At the kick-off of the committee session, both Reps. Darrell E. Issa (R-CA) and Elijah Cummings (D-MD), the respective Chairman and Ranking Member of the committee (pictured), endorsed the bill and spoke in favor of it, giving it an important bi-partisan stamp of approval. Then the committee went about its business making a few changes to the bill. First, they expanded its reach beyond just civil construction to include military. This is good, and what we had always pushed for. Then, Rep. Lynch (D-Mass) offered an amendment that changed from $750,000 to $1.5 million the cap on the size of contracts that can use the single-step turnkey approach. This is a change we would probably rather not see in the bill (though originally Lynch wanted $3 million). We will have a chance to revisit this issue later in the process. Finally, on a voice vote, the committee passed the bill.

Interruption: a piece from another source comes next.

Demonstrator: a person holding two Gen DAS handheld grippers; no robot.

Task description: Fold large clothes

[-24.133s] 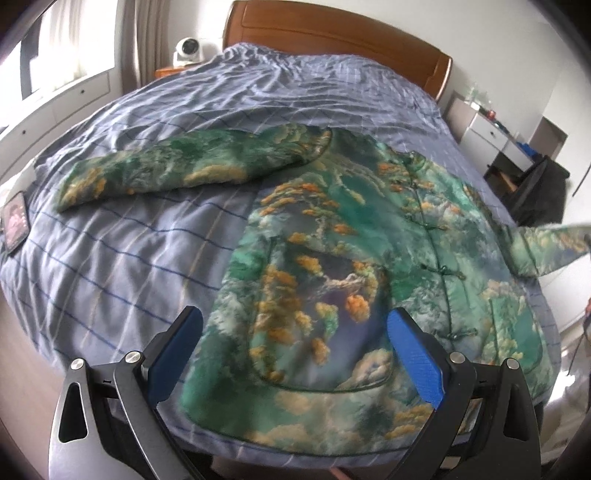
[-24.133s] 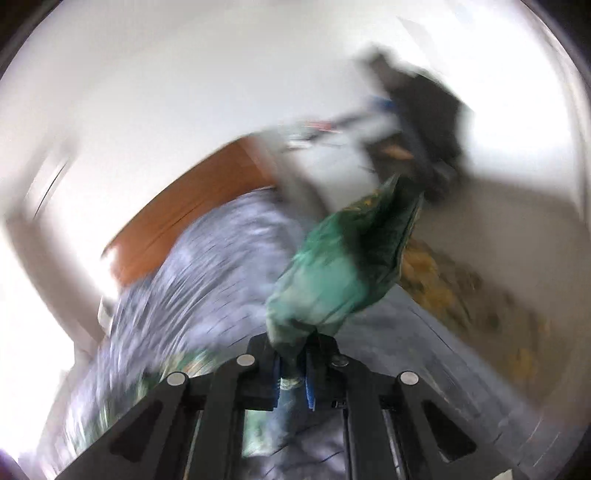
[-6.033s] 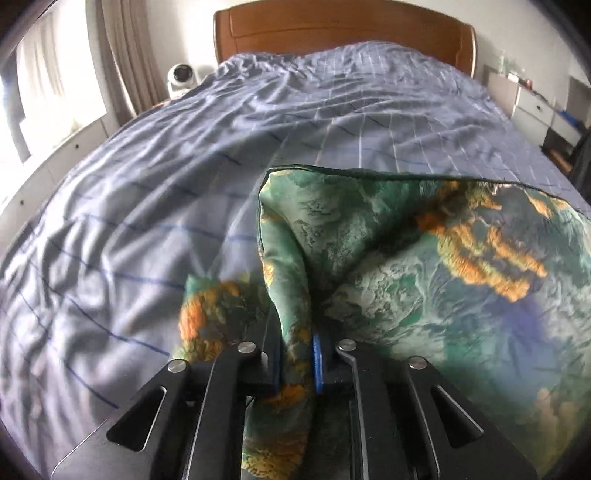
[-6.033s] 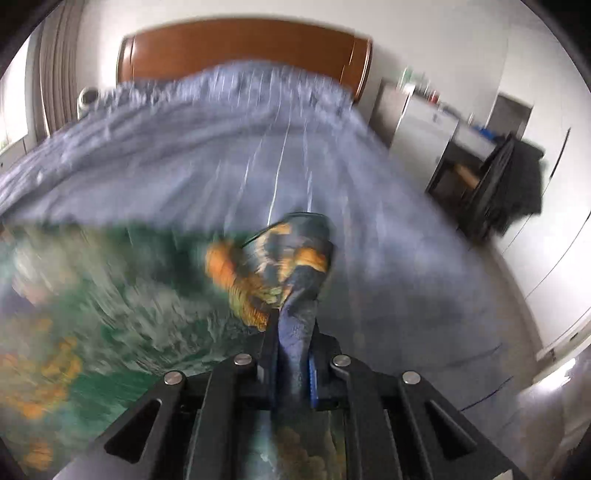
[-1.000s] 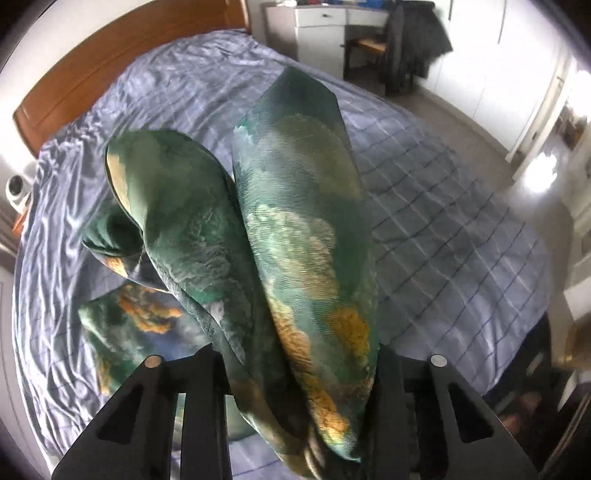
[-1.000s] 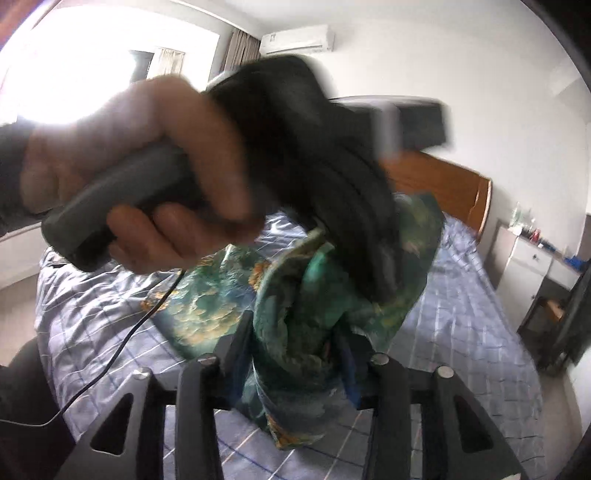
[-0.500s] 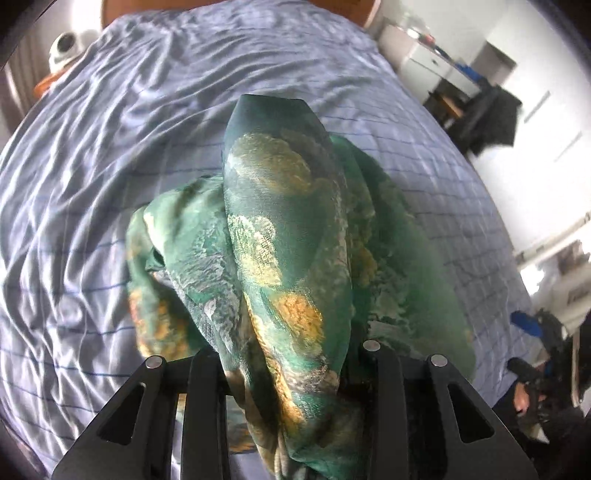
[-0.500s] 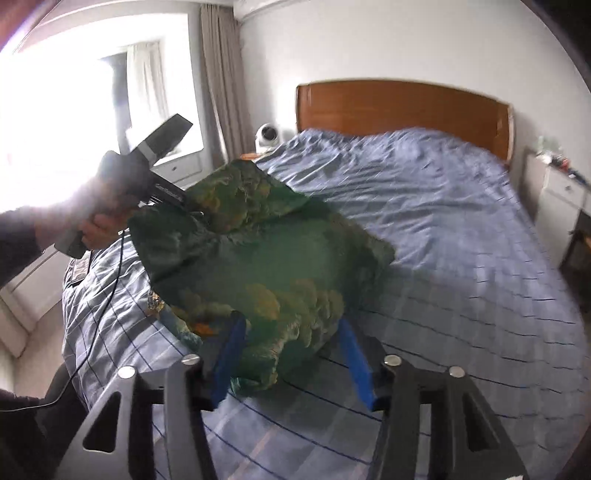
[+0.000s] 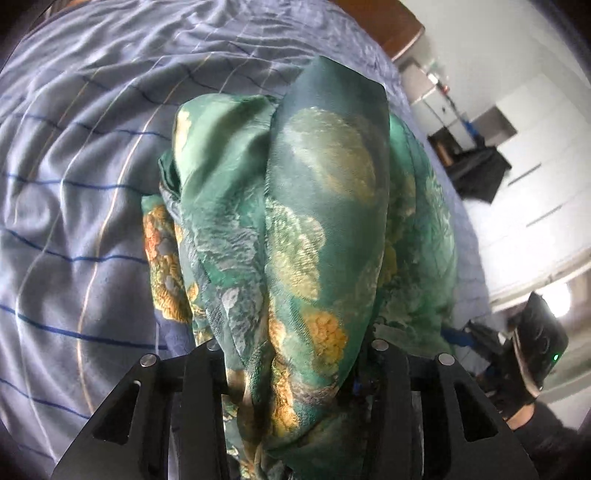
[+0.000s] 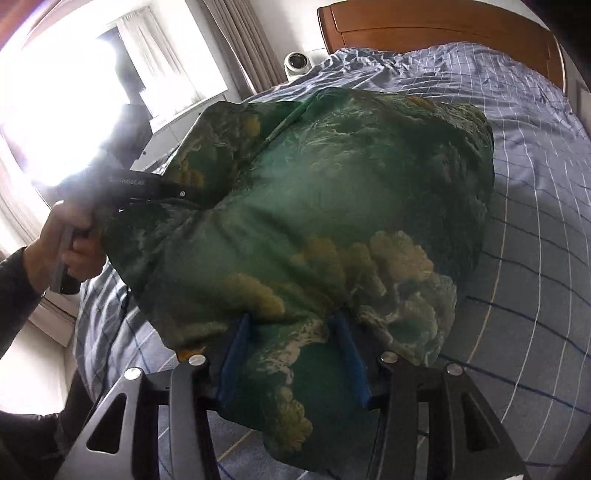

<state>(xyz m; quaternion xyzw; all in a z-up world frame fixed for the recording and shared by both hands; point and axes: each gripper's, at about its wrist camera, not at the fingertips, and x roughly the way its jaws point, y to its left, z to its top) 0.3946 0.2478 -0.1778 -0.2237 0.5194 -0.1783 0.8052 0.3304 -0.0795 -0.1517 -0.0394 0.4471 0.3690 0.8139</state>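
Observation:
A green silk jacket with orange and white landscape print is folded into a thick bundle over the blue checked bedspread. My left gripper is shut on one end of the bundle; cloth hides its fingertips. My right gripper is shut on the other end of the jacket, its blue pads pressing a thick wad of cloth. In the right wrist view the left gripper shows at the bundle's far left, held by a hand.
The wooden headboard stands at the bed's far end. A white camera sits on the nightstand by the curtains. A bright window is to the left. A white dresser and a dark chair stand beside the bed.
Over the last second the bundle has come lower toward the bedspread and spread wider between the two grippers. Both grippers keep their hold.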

That same day Rep. Mulvaney (R-SC) offered a version of H.R. 2750 as an amendment to the National Defense Authorization Act of 2014, which the full House was considering. The amendment was accepted by the House on a voice vote and then, on May 22, the House easily passed the larger defense bill. Our strategy had always been to attach the language of H.R. 2750 to this bill and we appreciate Rep. Mulvaney working with the bill’s sponsor, Rep. Sam Graves (R-MO), to offer this amendment.

Mirroring action in OGR, the Mulvaney amendment also expands the language of H.R. 2750 to include military construction which, again, is good. However, in what was an attempt to raise the $750,000 single-step cap to $1 million (similar to the OGR action), there was a drafting error in the amendment which DBIA discovered (always read the legislation!). If this language is allowed to become law it could be problematic. We have been assured it was merely an unintentional error and we should be able to clean it up later.

Now we move to the Senate. The uncontentious and bipartisan way the related measures moved in the House is good news going forward, but we still have some work to do. We are hoping to have a companion to H.R. 2750 introduced in the Senate and we will be reaching out to DBIA members to encourage their Senators’ to support the bill.